EPHRAIM — Every Brilliant Thing, by Duncan Macmillan with Jonny Donahoe, will be presented for a one-time, one-hour performance on Wednesday, Feb. 5, at 4 p.m., in the Jorgensen Concert Hall, Eccles Center for the Performing Arts, 300 East Center, Ephraim.
Admission is free, but tickets are required and open to the public. This performance is not recommended for those under age 14. For tickets, visit www.snow.edu/academics/fineart/ or call (435) 283-7472.
Don’t miss this one time showing of the Shakespeare Festival production of “Every Brilliant Thing” (EBT). This funny and moving play shines a light on the effects of suicide, a serious problem in our day and culture.
It is an adult topic, but is handled with warmth and hope. If prepared properly, Every Brilliant Thing is suitable for all audiences and can be a springboard to important discussion among all ages.
This one-time performance is sponsored by Snow College Care Team, Administration, Wellness Center and Student Life.
Audience members learn that when the narrator was a child, his or her mother suffered from depression and attempted suicide.
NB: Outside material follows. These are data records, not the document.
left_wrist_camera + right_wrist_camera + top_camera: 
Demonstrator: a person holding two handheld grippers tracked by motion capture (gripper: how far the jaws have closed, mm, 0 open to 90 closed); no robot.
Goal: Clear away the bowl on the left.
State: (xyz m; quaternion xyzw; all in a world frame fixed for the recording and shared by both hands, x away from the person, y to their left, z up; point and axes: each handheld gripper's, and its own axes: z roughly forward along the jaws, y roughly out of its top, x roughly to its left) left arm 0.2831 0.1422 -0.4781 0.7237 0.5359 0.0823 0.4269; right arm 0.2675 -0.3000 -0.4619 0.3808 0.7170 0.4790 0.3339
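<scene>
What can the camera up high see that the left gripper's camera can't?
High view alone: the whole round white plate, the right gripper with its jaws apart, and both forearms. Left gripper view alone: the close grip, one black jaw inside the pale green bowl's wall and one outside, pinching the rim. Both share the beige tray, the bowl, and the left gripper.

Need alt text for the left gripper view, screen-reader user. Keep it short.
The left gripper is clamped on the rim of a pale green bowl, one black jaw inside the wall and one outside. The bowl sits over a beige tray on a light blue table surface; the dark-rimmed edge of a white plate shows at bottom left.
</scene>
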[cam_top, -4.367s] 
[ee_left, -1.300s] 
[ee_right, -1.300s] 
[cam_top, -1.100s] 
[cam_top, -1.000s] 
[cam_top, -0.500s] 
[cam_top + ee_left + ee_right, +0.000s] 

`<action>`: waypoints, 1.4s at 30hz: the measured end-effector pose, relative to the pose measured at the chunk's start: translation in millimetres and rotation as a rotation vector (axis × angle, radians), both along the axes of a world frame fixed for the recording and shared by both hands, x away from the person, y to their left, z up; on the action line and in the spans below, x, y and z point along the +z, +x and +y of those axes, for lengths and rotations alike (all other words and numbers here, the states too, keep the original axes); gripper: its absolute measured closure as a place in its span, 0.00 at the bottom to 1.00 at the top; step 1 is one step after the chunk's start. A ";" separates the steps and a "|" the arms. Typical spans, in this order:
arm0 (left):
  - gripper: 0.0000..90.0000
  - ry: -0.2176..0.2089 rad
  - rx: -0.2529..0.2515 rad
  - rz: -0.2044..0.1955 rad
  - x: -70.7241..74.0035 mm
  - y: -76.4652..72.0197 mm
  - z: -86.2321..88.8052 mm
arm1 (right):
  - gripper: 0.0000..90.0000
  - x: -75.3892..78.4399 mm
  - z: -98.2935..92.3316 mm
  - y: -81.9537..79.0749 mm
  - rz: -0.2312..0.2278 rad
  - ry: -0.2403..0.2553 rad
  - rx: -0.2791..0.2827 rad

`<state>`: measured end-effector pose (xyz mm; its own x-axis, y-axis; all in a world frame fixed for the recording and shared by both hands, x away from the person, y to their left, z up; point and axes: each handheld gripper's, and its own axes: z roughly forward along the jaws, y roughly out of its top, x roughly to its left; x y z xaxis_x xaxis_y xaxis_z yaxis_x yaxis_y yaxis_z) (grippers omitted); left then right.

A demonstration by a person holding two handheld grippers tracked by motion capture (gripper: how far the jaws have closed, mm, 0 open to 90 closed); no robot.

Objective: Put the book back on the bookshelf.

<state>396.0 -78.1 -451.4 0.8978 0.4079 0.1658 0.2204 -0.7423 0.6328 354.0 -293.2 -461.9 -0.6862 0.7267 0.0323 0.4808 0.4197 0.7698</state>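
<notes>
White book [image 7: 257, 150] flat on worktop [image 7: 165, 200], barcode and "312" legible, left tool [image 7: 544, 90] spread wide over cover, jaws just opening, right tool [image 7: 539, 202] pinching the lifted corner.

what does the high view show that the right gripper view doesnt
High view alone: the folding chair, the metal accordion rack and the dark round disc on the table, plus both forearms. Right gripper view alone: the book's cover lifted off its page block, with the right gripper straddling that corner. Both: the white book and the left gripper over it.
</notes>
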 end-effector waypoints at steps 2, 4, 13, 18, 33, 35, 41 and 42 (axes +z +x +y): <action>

The narrator decided to make a list of all the things that make life worth living to persuade her to live, starting with #1, “ice cream,” and continuing to one million.
This inventive, beautifully rendered theatrical experience is unique in the way the audience becomes a support community for the narrator and gains rich insights along the way about the things hiding in plain sight that make life worthwhile and wonderful.
“I am proud of the effort undertaken by the Utah Shakespeare Festival to perform Every Brilliant Thing at each school within this great state,” said Lieutenant Governor Spencer J. Cox, who has discussed his own struggles with suicidal thoughts as a young man.
“Many youth today do not have adequate support structures and demand our attention and the encouragement from efforts like this,” says Cox. “I believe this production will save lives.”
Utah has the highest rate of suicide for youth 10 to 24 years-old and ranks fifth highest in suicide rates in the nation, according to the Centers for Disease Control and Prevention.
Many students in Utah have been impacted by suicide in some way, and the state has undertaken a variety of measures to reverse this tragic trend.
“The hope is this endeavor starts a conversation and removes the secrets that can cause suffering so healing can be a real possibility for those affected by depression and suicidal thoughts,” says Donn Jersey, Shakespeare Festival director of development and communication. “We are incredibly grateful to our sponsors for making this dream a reality.”
“This is some of the most important work we, as a theatre company, can do,” said Frank Mack, executive producer of the Festival. “While it’s not treatment, artistic experiences that so powerfully say ‘yes’ to life can have a profound impact.”
“When we see someone else’s story, it can help us reflect on our circumstances in completely new and different ways,” Mack said. “When young people see, in a marvelously creative and theatrical way, one million reasons to live, it will help shed light on what’s most positive. Live theatre can do this like nothing else.”
Through the support of the State of Utah, Department of Heritage and Arts, Utah Department of Arts and Museums, Rural Health Division of Southern Utah, Southern Utah University, Ashton Family Foundation and Hemingway Foundation, there will be no charge to the school or students.
Materials and information on how others can get help will be available after the performance.